In my opinion, companies and organizations today need to do a better job at… Assessing the incremental lift of their marketing activities. If a consumer clicked a Facebook ad and made a purchase, it doesn’t mean that the ad is responsible for the sale. This consumer might have purchased regardless, and your Facebook advertising dollar would have been wasted. Companies need to focus on assessing the incremental returns of their marketing actions.

I’m grateful for… my son Louis and my wife Yvonne. They are my world.

Faculty, students, alumni, and/or administrators say: 

“I have only met Professor Blanchard in person once, the day before shutdown in March 2020. But of all my professors, he has been and will always be the best. -worked tirelessly to turn a very interactive class into one that was extremely valuable through zoom, with only a few days notice -unyielding in his support of students, even if he must work to help change administrative/ program requirements -always asking for and taking feedback from students in order to become a better, more helpful, influential professor. Especially during this past year that required drastic changes to the curriculum and communication with students. I guarantee that he has been one of the most proactive professors in the school to rise to the challenges of this year. He even spent hours, personally reaching out to students (including me) to ask for feedback and ideas to implement in his future classes in order to make the most out of remote learning requirements. I know of no other professor that spent hours individually interviewing students in a tireless effort to better serve them. Last, but certainly not least: he goes above and beyond to support students outside of the classroom. He always makes time to listen, give advice, or catch up with anyone that asks. The most dependable, sincere professor that I’ve had the privilege of learning from. Give him this honor. He deserves it.”

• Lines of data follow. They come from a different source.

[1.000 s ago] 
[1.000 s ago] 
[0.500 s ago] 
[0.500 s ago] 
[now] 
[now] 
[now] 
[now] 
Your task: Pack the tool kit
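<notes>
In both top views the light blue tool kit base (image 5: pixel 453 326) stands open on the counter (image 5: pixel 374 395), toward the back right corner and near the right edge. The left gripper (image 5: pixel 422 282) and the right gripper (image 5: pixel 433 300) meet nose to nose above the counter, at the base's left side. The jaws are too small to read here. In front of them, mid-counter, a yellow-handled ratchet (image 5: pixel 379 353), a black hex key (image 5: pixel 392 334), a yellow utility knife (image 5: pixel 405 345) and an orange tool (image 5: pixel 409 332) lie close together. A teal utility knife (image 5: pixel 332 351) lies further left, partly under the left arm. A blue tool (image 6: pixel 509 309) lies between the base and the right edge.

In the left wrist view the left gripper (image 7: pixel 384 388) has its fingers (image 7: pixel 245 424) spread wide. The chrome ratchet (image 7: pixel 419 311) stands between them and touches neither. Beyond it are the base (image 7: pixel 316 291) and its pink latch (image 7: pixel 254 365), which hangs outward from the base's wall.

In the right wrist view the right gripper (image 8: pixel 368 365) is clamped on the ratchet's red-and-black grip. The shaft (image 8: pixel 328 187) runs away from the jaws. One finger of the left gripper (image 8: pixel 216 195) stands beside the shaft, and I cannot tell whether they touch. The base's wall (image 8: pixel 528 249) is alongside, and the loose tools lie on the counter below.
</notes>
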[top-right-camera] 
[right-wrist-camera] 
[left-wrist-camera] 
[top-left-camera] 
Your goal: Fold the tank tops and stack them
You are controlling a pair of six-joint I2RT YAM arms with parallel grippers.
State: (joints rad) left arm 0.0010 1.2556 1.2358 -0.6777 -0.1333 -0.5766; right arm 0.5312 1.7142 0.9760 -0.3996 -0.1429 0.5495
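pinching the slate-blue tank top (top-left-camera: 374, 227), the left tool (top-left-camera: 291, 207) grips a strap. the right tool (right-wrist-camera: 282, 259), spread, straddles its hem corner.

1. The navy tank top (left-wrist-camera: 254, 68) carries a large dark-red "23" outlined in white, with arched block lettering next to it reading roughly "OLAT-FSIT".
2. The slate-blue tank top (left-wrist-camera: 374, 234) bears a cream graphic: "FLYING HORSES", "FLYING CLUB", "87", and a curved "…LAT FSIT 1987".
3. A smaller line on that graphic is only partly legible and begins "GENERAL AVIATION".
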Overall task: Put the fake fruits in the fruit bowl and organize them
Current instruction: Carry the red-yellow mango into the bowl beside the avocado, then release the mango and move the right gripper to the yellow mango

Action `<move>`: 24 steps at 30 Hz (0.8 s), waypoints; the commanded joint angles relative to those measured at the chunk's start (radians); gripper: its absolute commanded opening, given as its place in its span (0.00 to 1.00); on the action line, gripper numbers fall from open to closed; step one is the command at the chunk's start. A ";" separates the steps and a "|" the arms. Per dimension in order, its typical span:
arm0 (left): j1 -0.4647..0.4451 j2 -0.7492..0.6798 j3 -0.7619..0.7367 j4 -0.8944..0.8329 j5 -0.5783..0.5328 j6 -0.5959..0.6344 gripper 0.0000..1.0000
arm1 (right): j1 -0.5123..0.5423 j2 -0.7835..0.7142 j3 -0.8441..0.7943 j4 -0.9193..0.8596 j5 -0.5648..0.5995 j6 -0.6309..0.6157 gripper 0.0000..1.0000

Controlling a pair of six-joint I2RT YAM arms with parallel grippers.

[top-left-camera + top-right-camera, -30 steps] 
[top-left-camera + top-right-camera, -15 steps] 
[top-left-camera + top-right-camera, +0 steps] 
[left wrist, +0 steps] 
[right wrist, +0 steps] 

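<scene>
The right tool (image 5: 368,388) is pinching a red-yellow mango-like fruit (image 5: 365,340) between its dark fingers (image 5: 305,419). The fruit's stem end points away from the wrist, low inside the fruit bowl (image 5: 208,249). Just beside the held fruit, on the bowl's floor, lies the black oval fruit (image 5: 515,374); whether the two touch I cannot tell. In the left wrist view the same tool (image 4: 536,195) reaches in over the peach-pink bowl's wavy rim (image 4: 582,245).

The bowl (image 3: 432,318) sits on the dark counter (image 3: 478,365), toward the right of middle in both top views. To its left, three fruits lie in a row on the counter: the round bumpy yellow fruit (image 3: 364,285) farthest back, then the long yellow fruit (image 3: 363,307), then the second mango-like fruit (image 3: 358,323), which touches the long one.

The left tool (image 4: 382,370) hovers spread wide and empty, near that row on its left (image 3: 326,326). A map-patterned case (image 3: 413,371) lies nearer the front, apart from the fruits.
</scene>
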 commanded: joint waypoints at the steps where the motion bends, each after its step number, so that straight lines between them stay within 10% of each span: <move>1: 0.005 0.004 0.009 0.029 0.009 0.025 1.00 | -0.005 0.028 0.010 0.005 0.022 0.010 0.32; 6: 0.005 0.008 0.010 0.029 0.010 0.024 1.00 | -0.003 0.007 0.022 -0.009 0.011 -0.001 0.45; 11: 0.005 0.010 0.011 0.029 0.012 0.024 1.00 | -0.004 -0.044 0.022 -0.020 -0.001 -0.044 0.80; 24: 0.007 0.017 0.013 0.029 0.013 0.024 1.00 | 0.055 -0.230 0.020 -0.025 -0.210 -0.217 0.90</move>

“Professor Blanchard was instrumental in bringing the certificate in consumer analytics and insights to MSB MBAs – that certificate helped me focus my electives and ultimately pivot my career and land a job after graduation.”

“I took two of Professor Blanchard’s classes: Analytical Problem Solving and Digital Advertising. His unique style of weaving real-world examples and situations — coupled with lots of relatable humor and the occasional meme — always made his classes memorable and highly effective at cementing the subject matter. What could have been dour topics (as quantitative subject matter often risks being) were instead made fun and engaging. Professor Blanchard’s classes gave me a tactical, highly practical and tangible framework for tackling real-world professional analytical situations, which I still use daily, and which I credit much of my post-grad professional success to. Besides being a great teacher, Professor Blanchard is also a great person, acting as a great and always available resource, even long after our graduation. He has had a remarkable impact on me and my classmates, and gets my highest recommendation for a nomination.”

“On top of being a stellar marketing data teaching professor and adapting extremely well to the virtual landscape, Professor Blanchard created and helms the Consumer Analytics certificate program in the MBA program. Due to his direct oversight, this program has brought numerous speakers to talk through data analytics in the real world. Furthermore, his creation of this program has allowed students to develop real skills that help them stand out in the workplace – I know I wouldn’t have gotten my job without it.”

“Simon is an incredibly thoughtful, intelligent and mindful professor who genuinely wants his students to grasp new marketing concepts and understand how to apply them in real life scenarios. He went out of his way on multiple occasions to help me and my classmates on extra curricular activities, including taking time to help us develop a marketing strategy for a startup business idea that we were launching at the time. Simon is one of those professors that left a lasting impression on me and I will never forget the impact he had on my MBA experience.”